In Act 3 Scene 1 the three witches are making a spell and talk about using body part within the spell. This is all part of the supernatural. During the spell they stop and say 'something wicked this way comes' (referring to Macbeth. The reference to Macbeth as 'something', this makes Macbeth seem less human which also fits with the theme of the play. But, also alongside the word 'wicked' also referring to Macbeth which shows how the witches see Macbeth even though they are supposedly wicked too.
Whilst Macbeth is with the witches in this scene he demands to know more on his future and to find out everything the witches know. Is Macbeth trying to obtain the knowledge and the power of the witches? Why? The witches then agree to show Macbeth a few more things about his future, however they do this through apparitions.

  1. The first apparition is an armed head. - foreshadowing the end of the play, with Macbeth's head?
  2. The second is a blooded child. - Who is the child, Fleance, Macbeth's unknown baby?
  3. A child crowned with a tree in his head. -resembling the forest?

Macbeth thinks he is invincible and the no one will try to kill him. The 3rd apparition may have also been a reference to Banquo's children. Even though Macbeth is so assure of himself that no one will try and hurt him he still wished to no what is going to happen with Banquo's children.
Shakespeare has chosen for Macbeth to ask lots of questions when in the room with the witches, he has done this to show how worried Macbeth really is of the unknown.

Macbeth has also planned to kill Macduff's family. This relates back to how power hungry Macbeth really is and how mentally damaged he is becoming, that Macbeth is losing the reality point of life and has created a word of his own in which he assumes he will avoid all punishment and that he can do no evil.

Scene 2

[Notes on the reading: parts in bold are important.]

LADY MACBETH
Nought's had, all's spent,
Where our desire is got without content:
'Tis safer to be that which we destroy
Than by destruction dwell in doubtful joy.

Lady Macbeth talks with a typical rhyme much like the witches, and seems to talk very powerful until Macbeth walk in the room. Lady Macbeth also uses an exception amount of words beginning with the letter D, why?

Enter MACBETH

How now, my lord! why do you keep alone,
Of sorriest fancies your companions making,
Using those thoughts which should indeed have died
With them they think on? Things without all remedy
Should be without regard: what's done is done.

MACBETH
We have scotch'd the snake, not kill'd it:
She'll close and be herself, whilst our poor malice
Remains in danger of her former tooth.
But let the frame of things disjoint, both the
worlds suffer,
Ere we will eat our meal in fear and sleep
In the affliction of these terrible dreams
That shake us nightly: better be with the dead,
Whom we, to gain our peace, have sent to peace,
Than on the torture of the mind to lie
In restless ecstasy. Duncan is in his grave;
After life's fitful fever he sleeps well;
Treason has done his worst: nor steel, nor poison,
Malice domestic, foreign levy, nothing,
Can touch him further.

Macbeth is known for referencing towards animals. Why has Shakespeare chosen to include such specific animals in Macbeths speech.The animals are chosen specifically in the book to help keep the gothic genre fluent throughout the book, its also another way to symbolize and show the situation and power shift that has taken place.

LADY MACBETH
Come on;
Gentle my lord, sleek o'er your rugged looks;
Be bright and jovial among your guests to-night.

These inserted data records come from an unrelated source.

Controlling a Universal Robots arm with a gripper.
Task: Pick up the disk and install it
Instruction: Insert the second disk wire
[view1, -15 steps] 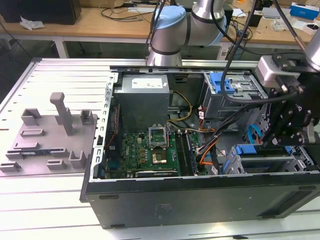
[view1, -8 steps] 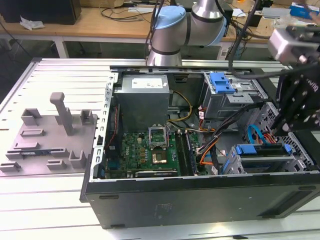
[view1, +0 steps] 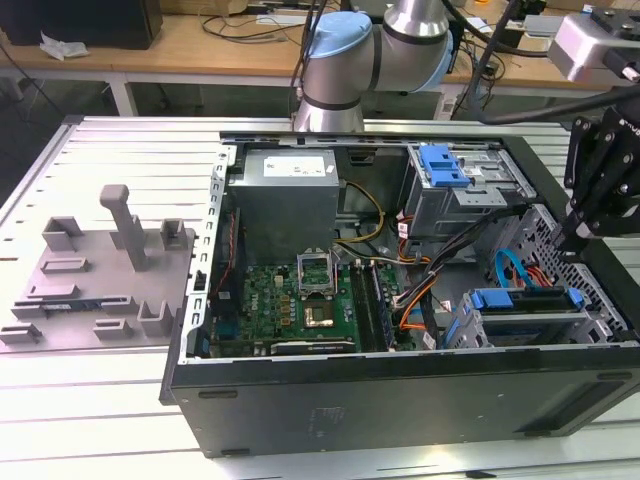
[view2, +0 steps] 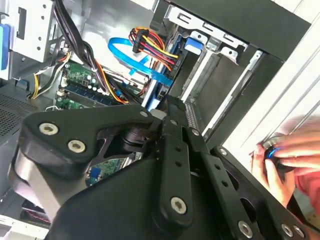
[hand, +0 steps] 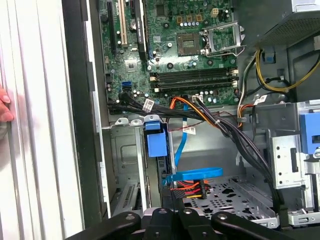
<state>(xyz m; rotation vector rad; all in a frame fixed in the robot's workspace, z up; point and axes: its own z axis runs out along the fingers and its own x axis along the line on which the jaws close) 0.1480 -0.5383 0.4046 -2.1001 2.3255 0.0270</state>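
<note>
Gripper (view1: 578, 232) hovers just above the computer case (view1: 400, 400), near the disk (view1: 525, 300) seated inside; fingers closed together, holding nothing.

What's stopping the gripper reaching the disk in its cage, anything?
Probably nothing: likely reachable. The gripper hangs over the open case, near the disk, whose upper side is uncovered. The blue cable looping at the disk's end could snag.

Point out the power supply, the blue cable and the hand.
power supply (view1: 285, 200), exterior view, on its grey side face.
blue cable (hand: 200, 173), first wrist view, on its flat horizontal stretch.
hand (view2: 267, 172), second wrist view, on its fingers.
</note>
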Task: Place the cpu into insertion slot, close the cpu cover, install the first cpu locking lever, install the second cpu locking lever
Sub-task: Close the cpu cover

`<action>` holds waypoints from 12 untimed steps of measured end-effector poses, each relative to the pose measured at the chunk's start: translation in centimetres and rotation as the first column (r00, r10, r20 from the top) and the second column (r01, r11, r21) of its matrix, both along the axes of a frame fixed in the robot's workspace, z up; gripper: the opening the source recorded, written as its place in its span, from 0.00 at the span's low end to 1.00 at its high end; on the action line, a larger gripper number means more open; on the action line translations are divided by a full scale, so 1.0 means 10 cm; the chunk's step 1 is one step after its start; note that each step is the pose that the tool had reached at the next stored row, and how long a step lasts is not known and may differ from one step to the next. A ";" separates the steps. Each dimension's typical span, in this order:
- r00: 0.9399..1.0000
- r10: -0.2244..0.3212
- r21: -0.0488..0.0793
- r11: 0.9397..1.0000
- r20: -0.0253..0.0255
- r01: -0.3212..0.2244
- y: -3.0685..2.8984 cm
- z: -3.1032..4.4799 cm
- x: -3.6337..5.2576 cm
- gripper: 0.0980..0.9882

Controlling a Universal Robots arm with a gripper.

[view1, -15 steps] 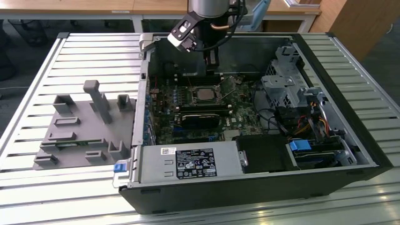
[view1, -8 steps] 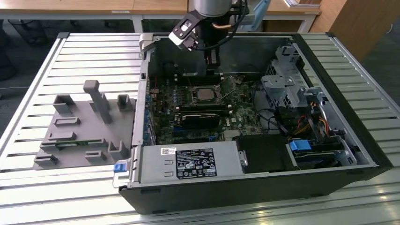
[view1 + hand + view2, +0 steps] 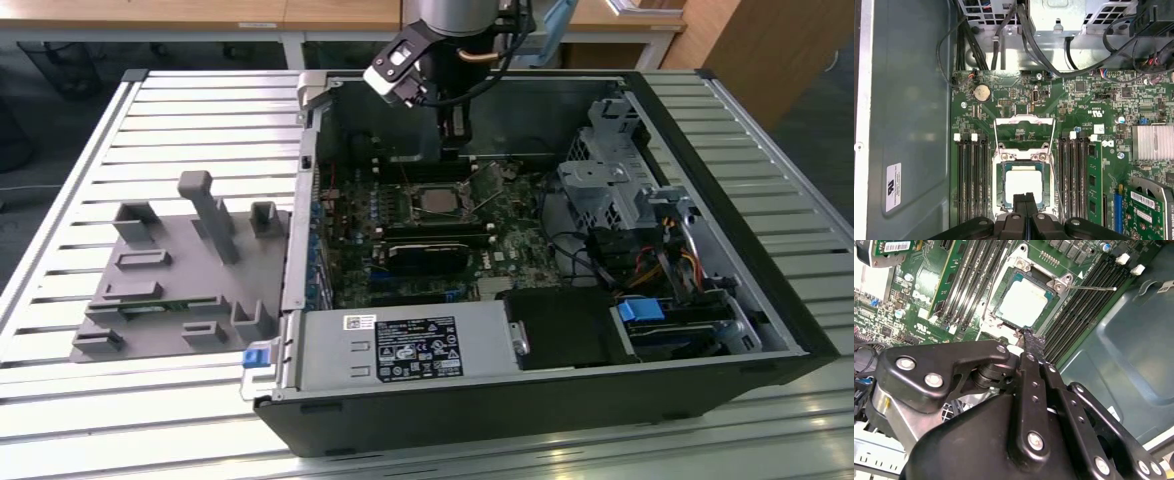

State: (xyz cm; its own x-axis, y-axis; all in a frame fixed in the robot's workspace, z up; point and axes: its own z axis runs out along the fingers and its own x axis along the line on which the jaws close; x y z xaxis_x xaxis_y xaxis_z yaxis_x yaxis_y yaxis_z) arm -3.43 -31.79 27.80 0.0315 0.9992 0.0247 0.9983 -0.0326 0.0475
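Down inside the open case (image 3: 747,250), which lies on the slatted table (image 3: 160,100), the arm reaches from the far side and holds its end effector (image 3: 454,152) low over the green board (image 3: 1079,110). The fingers are pressed together with nothing between them. In both wrist views the tips (image 3: 1032,340) (image 3: 1025,197) sit at the edge of the slot (image 3: 1000,185); I cannot tell whether they touch it.

The cpu (image 3: 1023,181) lies flat in the slot with its pale metal top facing up and the metal rim around it. In the second wrist view the cpu (image 3: 1023,302) is just beyond the fingertips.

The cover (image 3: 1024,120) looks swung back off the chip: its thin silver frame shows past the slot's far edge, with green board visible through its window. A lever (image 3: 1091,288), a thin wire rod, sticks out free from a corner of the slot, over the black memory slots (image 3: 1081,310).

On the exterior view's left, a grey fixture (image 3: 174,290) with upright posts rests on the table beside the case.
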 end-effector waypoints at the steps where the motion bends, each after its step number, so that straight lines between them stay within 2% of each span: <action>1: 1.000 0.000 0.000 1.000 0.000 0.000 0.000 0.000 0.000 0.01; 5: 1.000 0.000 0.000 1.000 0.000 0.000 0.000 0.000 0.001 0.01; 12: 1.000 0.001 0.000 1.000 0.000 -0.001 0.000 0.000 0.065 0.01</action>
State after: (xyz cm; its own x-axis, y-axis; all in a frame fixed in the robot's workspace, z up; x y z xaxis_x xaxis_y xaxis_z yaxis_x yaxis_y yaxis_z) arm -2.78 -31.79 27.80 0.0303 0.9992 0.0247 0.9984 -0.0314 0.0472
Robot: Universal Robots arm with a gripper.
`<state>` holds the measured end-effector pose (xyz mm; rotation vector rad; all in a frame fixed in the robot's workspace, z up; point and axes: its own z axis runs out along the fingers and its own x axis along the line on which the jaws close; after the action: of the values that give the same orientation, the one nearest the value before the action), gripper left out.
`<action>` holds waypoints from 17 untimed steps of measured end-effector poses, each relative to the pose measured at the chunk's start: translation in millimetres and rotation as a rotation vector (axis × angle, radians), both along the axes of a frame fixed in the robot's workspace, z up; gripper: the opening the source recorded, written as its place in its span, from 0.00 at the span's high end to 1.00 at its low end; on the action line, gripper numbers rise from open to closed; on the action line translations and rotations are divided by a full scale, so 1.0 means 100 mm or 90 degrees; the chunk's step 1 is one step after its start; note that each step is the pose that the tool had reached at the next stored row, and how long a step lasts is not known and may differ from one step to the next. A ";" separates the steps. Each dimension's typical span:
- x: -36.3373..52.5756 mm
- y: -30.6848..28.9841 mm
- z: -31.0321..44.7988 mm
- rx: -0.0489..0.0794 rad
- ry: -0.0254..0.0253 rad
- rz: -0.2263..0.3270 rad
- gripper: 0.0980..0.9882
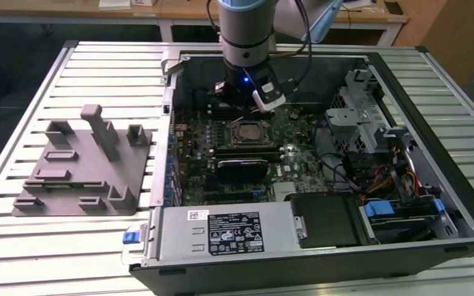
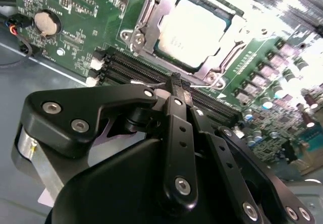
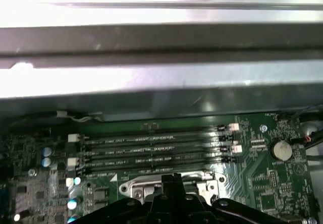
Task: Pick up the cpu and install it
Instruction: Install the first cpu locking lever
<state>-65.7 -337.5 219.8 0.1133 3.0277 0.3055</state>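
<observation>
The cpu (image 2: pixel 194 31), a pale silver-white square, lies flat inside the metal socket frame (image 2: pixel 144 24) on the green motherboard; in the exterior view the cpu (image 1: pixel 249 132) sits mid-board inside the open computer case. My gripper (image 2: pixel 175 78) hangs just above the board beside the socket, over the black memory slots (image 3: pixel 151 151), with its dark fingers pressed together and nothing between them. In the first wrist view the gripper (image 3: pixel 171 176) tip covers part of the socket's edge. From the exterior view, the gripper (image 1: pixel 242 112) is just behind the socket, under the arm's wrist.
A grey plastic fixture (image 1: pixel 81 166) stands on the slatted table at the exterior view's left. Inside the case are a power supply (image 1: pixel 224 231) at the front, a drive cage (image 1: pixel 360 117) and cables at the right, and a coin battery (image 2: pixel 44 23). The case wall (image 3: pixel 161 82) rises behind the slots.
</observation>
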 end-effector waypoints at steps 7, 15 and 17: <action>0.076 0.046 -0.030 -0.004 -0.0001 -0.006 0.99; 0.133 0.070 -0.061 -0.016 -0.0019 -0.033 0.99; 0.133 0.071 -0.074 -0.018 -0.0044 -0.045 0.99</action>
<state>-52.4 -330.5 212.4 0.2168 3.0115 0.2566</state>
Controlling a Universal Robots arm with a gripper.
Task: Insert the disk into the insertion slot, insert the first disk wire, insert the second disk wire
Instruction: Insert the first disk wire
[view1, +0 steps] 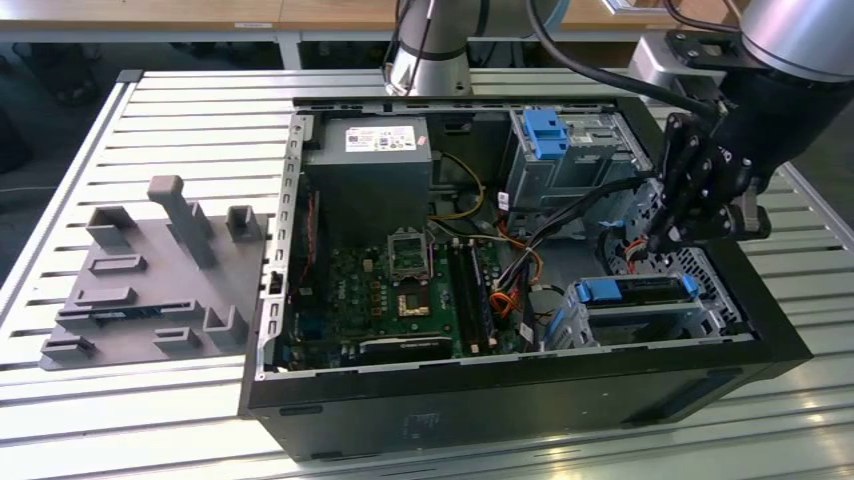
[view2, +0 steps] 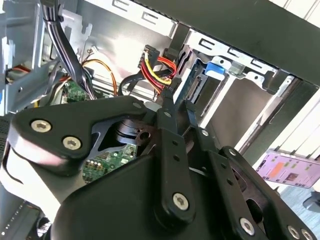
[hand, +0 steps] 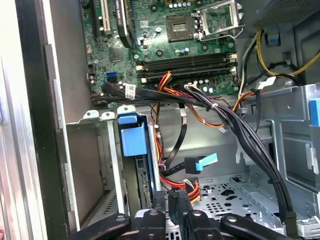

Does this speech show how Lady Macbeth doesn't want him to carry on with what he is doing anymore, and that he should appreciate what he's got. 

MACBETH
So shall I, love; and so, I pray, be you:
Let your remembrance apply to Banquo;
Present him eminence, both with eye and tongue:
Unsafe the while, that we
Must lave our honours in these flattering streams,
And make our faces vizards to our hearts,
Disguising what they are.

LADY MACBETH
You must leave this.

MACBETH
O, full of scorpions is my mind, dear wife!
Thou know'st that Banquo, and his Fleance, lives.

A second reference to animals, which helps to back up the view earlier.

LADY MACBETH
But in them nature's copy's not eterne.

MACBETH
There's comfort yet; they are assailable;
Then be thou jocund: ere the bat hath flown
His cloister'd flight, ere to black Hecate's summons
The shard-borne beetle with his drowsy hums
Hath rung night's yawning peal, there shall be done
A deed of dreadful note.

LADY MACBETH
What's to be done?

This shows Lady Macbeth asking what Macbeth is going to do. This also shows the power shift, where as before Lady Macbeth was the one who had the plans for what they were to do. She is unsure of the situation.

MACBETH
Be innocent of the knowledge, dearest chuck,
Till thou applaud the deed. Come, seeling night,
Scarf up the tender eye of pitiful day;
And with thy bloody and invisible hand
Cancel and tear to pieces that great bond
Which keeps me pale! Light thickens; and the crow
Makes wing to the rooky wood:
Good things of day begin to droop and drowse;
While night's black agents to their preys do rouse.
Thou marvell'st at my words: but hold thee still;
Things bad begun make strong themselves by ill.
So, prithee, go with me.

The lines highlight show the weather change that has taken place, since the murder of the King, and also in this speech of Macbeth we see how Macbeth also begins to talk like the witches with the rhyming. Also, this is when we see that Macbeth has really changed, because he is making plans with out Lady Macbeth's involvement. 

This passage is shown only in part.